Germans used to mock Americans because we are "all" fat.  The Germans are quickly catching up.  A decade ago, a fat German - particularly a woman - was fairly rare.  Now it is almost as common as in the States.

Germans have largely given up smoking.  Fifteen years ago, "everybody" smoked, now it is common but not prevalent.  Most restaurants don't allow smoking indoors.  Vaping may be a growth market here.

As always, there is a cornucopia of interesting cars in Germany, including a lot of American examples.  It is not totally surprising to see a Mustang GT, or a Camaro on the German roads.  Of course, German cars are most popular, with many more models than we see in the U.S.  VW has vans, SUV's, and even a pickup truck that are not sold in the U.S.

The German experience of religion is quite interesting.  NOBODY actually goes to church, but Germans willingly pay 8% of their income (for which a tax credit is given) to support the church that they belong to, but don't go to.  They are proud of their magnificent churches and cathedrals, but look on them more or less as museums of local history.

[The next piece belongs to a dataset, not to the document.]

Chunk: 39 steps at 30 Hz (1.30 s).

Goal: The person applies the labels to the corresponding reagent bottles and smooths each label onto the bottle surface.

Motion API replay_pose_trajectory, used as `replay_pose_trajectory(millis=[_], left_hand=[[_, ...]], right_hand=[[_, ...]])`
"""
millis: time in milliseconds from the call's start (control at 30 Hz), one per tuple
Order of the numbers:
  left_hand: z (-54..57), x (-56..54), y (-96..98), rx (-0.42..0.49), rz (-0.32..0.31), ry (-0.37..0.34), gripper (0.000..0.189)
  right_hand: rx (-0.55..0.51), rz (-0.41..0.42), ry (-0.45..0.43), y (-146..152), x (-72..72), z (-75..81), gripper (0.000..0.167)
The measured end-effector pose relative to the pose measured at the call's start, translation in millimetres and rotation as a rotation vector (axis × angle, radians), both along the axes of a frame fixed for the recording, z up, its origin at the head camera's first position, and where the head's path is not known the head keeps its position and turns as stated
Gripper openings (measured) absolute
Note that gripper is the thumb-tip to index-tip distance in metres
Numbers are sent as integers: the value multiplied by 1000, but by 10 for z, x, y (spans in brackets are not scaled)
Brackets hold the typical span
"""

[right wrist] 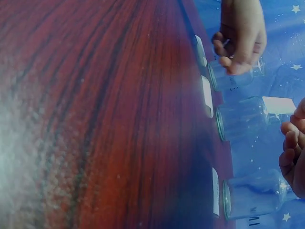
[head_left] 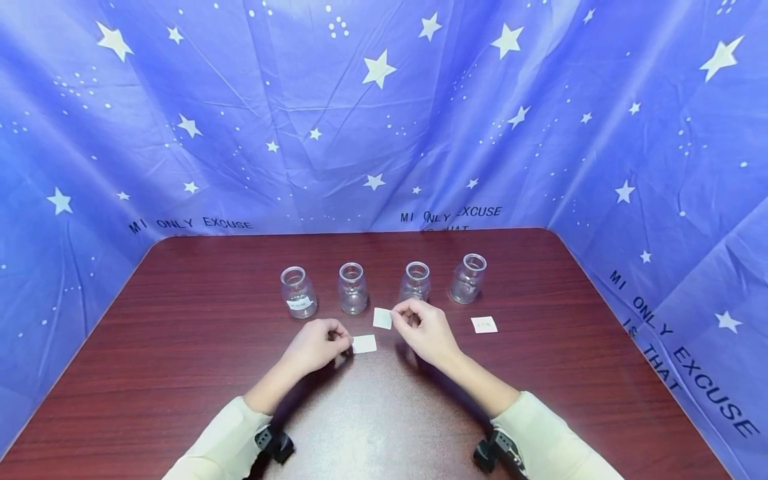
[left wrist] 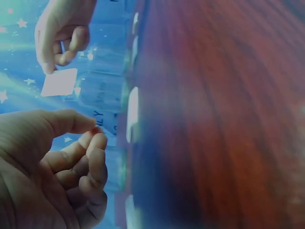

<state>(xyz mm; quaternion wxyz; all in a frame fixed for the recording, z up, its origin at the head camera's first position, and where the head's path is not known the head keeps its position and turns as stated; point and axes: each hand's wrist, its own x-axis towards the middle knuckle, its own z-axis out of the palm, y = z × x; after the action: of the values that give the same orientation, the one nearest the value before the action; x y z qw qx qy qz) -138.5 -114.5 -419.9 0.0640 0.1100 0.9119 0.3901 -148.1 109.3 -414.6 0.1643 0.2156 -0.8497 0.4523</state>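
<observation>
The white slip [head_left: 382, 318] is pinched in my right hand [head_left: 429, 333], above the table [head_left: 180, 373]; my left hand [head_left: 316, 345], thumb and forefinger together, grips nothing visible near a second slip [head_left: 364, 344]. Beyond: a marked slip [head_left: 484, 325], then four glass jars [head_left: 353, 293], then starry curtain [head_left: 336, 167].
</observation>
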Motion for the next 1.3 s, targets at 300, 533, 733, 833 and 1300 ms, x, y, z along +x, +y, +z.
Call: replay_pose_trajectory(millis=[300, 533, 733, 833, 1300], left_hand=[[57, -40, 79, 218, 3, 53, 6], [86, -47, 141, 349, 39, -14, 14], [95, -50, 163, 385, 64, -33, 18], [90, -56, 168, 387, 76, -33, 19], [92, -70, 160, 334, 59, 9, 12]], right_hand=[[162, -18, 210, -81, 9, -18, 3], [245, 9, 464, -114, 16, -49, 4], [285, 61, 570, -123, 9, -52, 7], [322, 81, 617, -133, 15, -32, 5], [442, 89, 678, -124, 40, -42, 7]])
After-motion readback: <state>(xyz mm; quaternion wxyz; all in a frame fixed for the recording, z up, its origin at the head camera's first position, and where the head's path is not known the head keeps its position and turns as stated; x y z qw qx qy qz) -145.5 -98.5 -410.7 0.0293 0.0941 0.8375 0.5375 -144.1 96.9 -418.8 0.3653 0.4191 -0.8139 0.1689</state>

Since WWII, they have spent BILLIONS to restore their historical churches, monasteries, cathedrals, and chapels...and the human race should thank them for it.  They are a treasure.

On to Amsterdam.  But not too quickly.


----------



## longknife

Thanks for the report. Hope you enjoy the Rhine as much as I have.


----------



## DGS49

We are finishing up today in Amsterdam, no issues.

We were told that our cruise was the first one this year (between Budapest and Amsterdam) that did not have to change boats due to low water.  

(A) they lied to us about the possibility of this problem - told us it would not be an issue, and (B), we were extremely lucky.

They give you evaluation forms to fill out and are pretty aggressive in asking you to do so.  They pump up your expectations constantly to try to sell you the cruise, then they want you to evaluate the cruise as "above expectations" or "best cruise ever."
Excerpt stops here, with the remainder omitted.